Jumat, 26 Maret 2010

Tak Kuasa Menahan Asa

Saat itu tiada nafas yang tertinggal, hanya asa dan harapan yang membuatku semangat untuk hidup. Dan segera tersadar dari mimpi buruk yang memang itu merupakan kenyataan pahit dalam hidupku. Masih bisa syukur ku ucap pada sang Pencipta, ada orang yang mau memberi nasehat.

Ini berawal dari pertengkaran dengan adekku Hanafi. Kami sama-sama keras dan gak ada yang mau mengalah, sehingga pertengkaran pun terjadi. Para tetangga merasa terganggu dan mencap kami anak yang gak berpendidikan. Sehingga keluargaku malu mendengar pernyataan itu.

Aku gak mau mengalah dan tanganku melayang dengan ringan sehingga menampar pipi halus Hanafi. “Aduuh.... sakit” jerit Hanafi.
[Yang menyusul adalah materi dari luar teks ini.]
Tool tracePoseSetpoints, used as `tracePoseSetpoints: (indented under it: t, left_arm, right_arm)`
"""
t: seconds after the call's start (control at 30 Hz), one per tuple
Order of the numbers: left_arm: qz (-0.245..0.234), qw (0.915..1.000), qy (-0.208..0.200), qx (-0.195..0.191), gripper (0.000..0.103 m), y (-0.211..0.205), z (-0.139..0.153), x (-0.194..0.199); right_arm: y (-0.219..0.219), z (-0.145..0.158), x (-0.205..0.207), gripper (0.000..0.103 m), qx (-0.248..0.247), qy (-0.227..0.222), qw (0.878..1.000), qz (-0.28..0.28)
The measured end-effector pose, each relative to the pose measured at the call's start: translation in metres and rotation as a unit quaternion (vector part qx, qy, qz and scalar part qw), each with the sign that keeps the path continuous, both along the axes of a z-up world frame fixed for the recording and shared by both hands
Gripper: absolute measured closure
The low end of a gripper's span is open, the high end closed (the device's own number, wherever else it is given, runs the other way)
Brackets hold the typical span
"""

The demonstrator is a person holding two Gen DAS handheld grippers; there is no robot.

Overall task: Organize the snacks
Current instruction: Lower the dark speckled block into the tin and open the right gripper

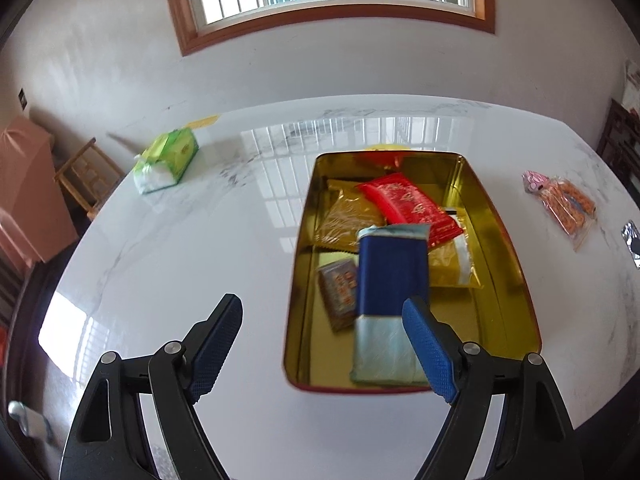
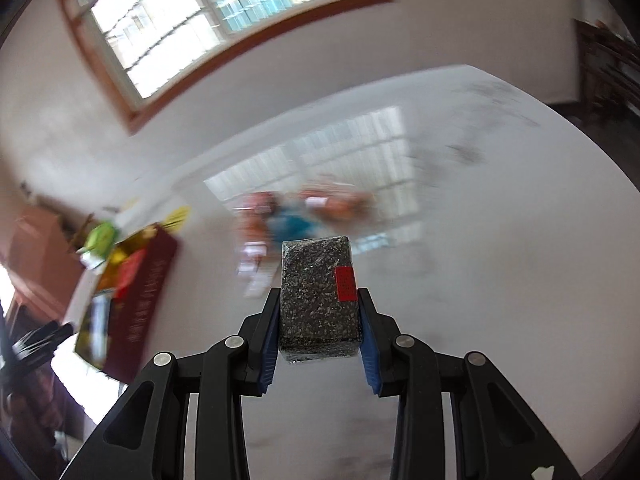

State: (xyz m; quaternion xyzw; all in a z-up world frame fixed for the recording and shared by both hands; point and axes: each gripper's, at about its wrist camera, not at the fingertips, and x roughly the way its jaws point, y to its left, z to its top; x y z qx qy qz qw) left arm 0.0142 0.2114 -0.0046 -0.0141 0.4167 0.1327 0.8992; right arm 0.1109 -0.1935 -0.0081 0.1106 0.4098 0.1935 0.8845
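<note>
On a white marble table (image 1: 200, 260), listed by size:

1. Tin (image 1: 516, 272). Gold-lined, red outside, open, set mid-table. Seen also at the left edge of the right wrist view, blurred.
2. Tissue pack (image 1: 168, 162). Green, far left of the table, well apart from the tin. Not a snack.
3. Blue packet (image 1: 390, 280). Dark blue with pale ends, inside the tin at its near end, tilted and a little blurred; whether it has settled cannot be told.
4. Red packet (image 1: 412, 208). In the tin, lying over two gold packets (image 1: 348, 216).
5. Clear bag (image 1: 568, 208). Orange snacks, pink top, loose on the table to the right of the tin.
6. Brown packet (image 1: 340, 294). Small, on the tin floor just beside the blue packet.
7. Dark block (image 2: 318, 300). Speckled, clear-wrapped, red label; held above the table.

Claws. Left gripper (image 1: 324, 350): jaws spread wide, nothing between the pads; the blue packet lies beyond its right finger. Right gripper (image 2: 320, 328): closed on the dark block, pads pressing both sides.

Step in hand, as judged: left has let the blue packet into the tin; right carries the block.

Next move calls for: swinging the block over a bare part of the tin floor, lowering, then releasing. Clear bag not yet stowed.
</note>
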Motion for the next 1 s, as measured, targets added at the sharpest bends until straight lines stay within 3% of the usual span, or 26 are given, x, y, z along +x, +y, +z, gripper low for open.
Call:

Aku khilaf dan merasa bersalah, gak seharusnya aku melakukan perbuatan tersebut. Apalagi aku yang lebih tua, dan sebagai seorang kakak gak pantas untuk menasehatinya pakai cara kasar. Aku pun lari....

Lari dan terus berlari, akhirnya aku menemukan sebuah gubuk tua Yang terawat rapi oleh pemiliknya. Hujan lebatpun turun membasahi sekujur tubuhku. Aku menggigil kedinginan..., aku terkejut ketika lelaki tua menyapaku dan menyyuruhku masuk ke dalam rumahnya yang sederhana. Aku disuguhi teh hangat dan aku dipinjamkan baju anaknya. Sekarang beliau hanya tinggal berdua dengan istrinya. Mereka hidup dengan rukun, dan amat romantis.
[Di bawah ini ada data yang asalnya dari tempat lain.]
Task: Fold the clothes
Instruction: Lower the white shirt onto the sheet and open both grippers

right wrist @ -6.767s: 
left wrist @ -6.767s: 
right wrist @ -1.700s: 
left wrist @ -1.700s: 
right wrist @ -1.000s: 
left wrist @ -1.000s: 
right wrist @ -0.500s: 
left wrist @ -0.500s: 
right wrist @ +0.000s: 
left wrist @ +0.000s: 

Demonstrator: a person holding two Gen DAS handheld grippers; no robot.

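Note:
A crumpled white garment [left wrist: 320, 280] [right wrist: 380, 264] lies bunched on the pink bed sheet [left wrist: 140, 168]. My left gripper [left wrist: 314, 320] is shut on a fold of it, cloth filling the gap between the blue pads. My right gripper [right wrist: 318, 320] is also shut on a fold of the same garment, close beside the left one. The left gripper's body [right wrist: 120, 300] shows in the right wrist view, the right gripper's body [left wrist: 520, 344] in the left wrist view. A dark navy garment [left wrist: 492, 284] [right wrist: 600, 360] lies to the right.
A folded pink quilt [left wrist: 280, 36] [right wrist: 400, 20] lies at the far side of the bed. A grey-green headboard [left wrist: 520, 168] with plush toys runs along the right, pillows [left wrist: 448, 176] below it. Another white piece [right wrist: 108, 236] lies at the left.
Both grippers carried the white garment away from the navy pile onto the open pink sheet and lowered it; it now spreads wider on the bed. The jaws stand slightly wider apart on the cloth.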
Mereka amat baik padaku, “Siapa namamu nak, dan dari mana??”, saya Dinda nek dari Pasar Lama*. Nama yang bagus, tapi kalau nenek perhatikan kamu lari dari rumah ya nak? Benarkan?? “iya nek”.
“Kenapa kamu lari dari rumah nak?, apa kamu punya masalah??”, kata nenek.
“iya nek, masalah yang sangat berat sekali”, jawabku.
Apapun dan berapa banyakpun masalahnya, pasti ada penyelesaiannnya. Allah sedang mengji Dinda, dan Allah gak bakalan menguji hambanya diluar batas kemampuan hambanya, begitu pula dengan Dinda. Itu tandanya Allah sayang sama Dinda. Nah sekarang ceritakanlah apa masalah yang sedang menimpa Dinda.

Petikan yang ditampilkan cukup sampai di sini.